FBaggins is correct.
ALL nuclear power reactors have plutonium in them ( assuming they've been operating ) whether or not you put MOX in them.
The Uranium fuel in a power reactor is only about 3% to 4% made of the fissile Uranium-235. U-235 is really the reactor's fuel. The other 96% to 97% of the Uranium in the reactor is non-fissile Uranium-238.
The Uranium-238 can be fissioned but only by very high energy or fast neutrons fresh from fission. The VAST majority of the neutrons in the reactor (>99%) are slow neutrons and Uranium-238 will NOT fission with slow neutrons.
However, when slow neutrons hit Uranium-238; it will capture the neutron, and then radioactively decay to Plutonium-239:
U-238 + n --> U-239 --> Np-239 --> Pu-239
Uranium-238 absorbs a neutron, temporarily becoming U-239; which then "beta" decays to Neptunium-239, which again "beta" decays to Plutonium-239.
That is happening all the time in an operating reactor.
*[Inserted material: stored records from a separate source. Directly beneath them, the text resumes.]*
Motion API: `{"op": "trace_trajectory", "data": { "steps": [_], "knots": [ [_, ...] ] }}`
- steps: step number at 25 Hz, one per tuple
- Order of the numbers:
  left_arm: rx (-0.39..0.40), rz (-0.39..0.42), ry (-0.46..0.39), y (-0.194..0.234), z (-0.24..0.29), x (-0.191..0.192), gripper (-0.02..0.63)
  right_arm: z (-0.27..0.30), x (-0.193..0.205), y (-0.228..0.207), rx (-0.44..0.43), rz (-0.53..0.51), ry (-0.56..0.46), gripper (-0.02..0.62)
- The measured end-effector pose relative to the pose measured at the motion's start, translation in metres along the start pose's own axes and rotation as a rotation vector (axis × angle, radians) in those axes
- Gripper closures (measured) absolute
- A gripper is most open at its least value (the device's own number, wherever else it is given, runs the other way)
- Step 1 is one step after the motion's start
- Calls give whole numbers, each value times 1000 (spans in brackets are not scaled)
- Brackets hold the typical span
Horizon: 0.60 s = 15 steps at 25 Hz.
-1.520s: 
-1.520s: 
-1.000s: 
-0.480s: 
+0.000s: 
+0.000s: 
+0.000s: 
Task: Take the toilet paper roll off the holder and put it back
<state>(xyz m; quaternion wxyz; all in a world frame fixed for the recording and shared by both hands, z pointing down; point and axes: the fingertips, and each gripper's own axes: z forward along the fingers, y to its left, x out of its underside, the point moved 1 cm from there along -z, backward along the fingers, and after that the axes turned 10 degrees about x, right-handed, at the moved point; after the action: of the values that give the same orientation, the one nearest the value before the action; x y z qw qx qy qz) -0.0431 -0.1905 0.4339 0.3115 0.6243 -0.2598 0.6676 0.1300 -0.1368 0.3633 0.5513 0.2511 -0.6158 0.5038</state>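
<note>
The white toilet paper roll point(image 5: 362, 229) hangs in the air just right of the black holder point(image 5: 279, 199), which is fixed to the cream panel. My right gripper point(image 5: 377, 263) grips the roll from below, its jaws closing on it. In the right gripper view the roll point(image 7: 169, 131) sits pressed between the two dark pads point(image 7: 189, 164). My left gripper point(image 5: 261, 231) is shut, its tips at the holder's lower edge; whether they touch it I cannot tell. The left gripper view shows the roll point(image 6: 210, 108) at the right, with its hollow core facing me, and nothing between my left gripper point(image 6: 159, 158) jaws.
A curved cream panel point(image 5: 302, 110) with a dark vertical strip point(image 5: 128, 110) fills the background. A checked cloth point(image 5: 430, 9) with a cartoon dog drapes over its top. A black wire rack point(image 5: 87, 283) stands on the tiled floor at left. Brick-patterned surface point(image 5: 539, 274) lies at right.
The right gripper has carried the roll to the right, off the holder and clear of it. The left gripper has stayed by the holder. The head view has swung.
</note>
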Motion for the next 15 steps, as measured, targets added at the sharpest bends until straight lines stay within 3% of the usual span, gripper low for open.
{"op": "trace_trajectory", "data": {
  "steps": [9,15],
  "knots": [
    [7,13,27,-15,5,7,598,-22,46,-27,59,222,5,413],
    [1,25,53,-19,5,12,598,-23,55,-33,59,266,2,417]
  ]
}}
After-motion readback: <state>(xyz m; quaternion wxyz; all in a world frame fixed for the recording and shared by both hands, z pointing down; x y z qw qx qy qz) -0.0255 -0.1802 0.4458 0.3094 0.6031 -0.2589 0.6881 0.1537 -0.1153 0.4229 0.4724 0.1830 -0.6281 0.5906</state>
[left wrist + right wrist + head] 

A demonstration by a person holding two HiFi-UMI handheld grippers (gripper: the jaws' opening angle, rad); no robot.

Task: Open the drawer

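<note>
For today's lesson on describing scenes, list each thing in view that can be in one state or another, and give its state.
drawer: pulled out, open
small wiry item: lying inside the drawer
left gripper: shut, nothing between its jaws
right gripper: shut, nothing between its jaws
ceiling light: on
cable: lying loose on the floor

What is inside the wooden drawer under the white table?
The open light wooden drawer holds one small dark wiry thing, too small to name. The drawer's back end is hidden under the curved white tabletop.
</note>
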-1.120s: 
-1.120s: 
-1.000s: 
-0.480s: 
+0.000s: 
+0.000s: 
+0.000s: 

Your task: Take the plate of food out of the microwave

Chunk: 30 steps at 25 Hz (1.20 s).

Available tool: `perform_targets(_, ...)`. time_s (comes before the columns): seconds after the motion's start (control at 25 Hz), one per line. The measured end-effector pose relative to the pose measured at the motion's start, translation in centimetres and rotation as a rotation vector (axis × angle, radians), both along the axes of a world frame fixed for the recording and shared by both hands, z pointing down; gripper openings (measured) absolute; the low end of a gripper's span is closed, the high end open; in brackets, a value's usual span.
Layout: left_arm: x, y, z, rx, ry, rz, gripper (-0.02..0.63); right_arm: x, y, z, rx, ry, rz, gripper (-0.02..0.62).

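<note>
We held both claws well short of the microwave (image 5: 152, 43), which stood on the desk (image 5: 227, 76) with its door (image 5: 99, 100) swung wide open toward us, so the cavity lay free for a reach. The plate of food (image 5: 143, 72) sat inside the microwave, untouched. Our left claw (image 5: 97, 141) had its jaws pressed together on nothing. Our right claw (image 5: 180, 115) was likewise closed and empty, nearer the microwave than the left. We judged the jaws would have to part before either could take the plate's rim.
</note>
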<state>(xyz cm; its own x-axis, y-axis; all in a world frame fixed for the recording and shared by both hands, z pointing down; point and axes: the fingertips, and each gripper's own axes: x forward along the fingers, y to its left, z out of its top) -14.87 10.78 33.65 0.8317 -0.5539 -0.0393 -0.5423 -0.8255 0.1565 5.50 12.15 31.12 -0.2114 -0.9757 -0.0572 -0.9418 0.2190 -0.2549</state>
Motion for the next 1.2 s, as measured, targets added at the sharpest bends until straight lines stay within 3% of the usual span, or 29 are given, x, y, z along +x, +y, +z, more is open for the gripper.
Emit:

The operating power reactor is continually making plutonium, and it is both being burned / fissioned ( 40% of the energy you get from a power reactor comes from fissioning Pu-239 that was created in situ ), and some of that Pu-239 is left over in the spent fuel.
The spent fuel also has fissioned products which are removed when you make MOX.
EVERY Plutonium atom that is in MOX has been in a reactor before; that's where it got made.
FBaggins is correct; this whole folderol about Unit-3 being "special" because MOX was added is really nothing more than a "red herring". ALL those reactors had plutonium in them, whether MOX was added or not; and the reactors are designed to run perfectly well with plutonium in them.
As I stated above; nearly half (40%) of the energy you get from a commercial power reactor comes from burning plutonium.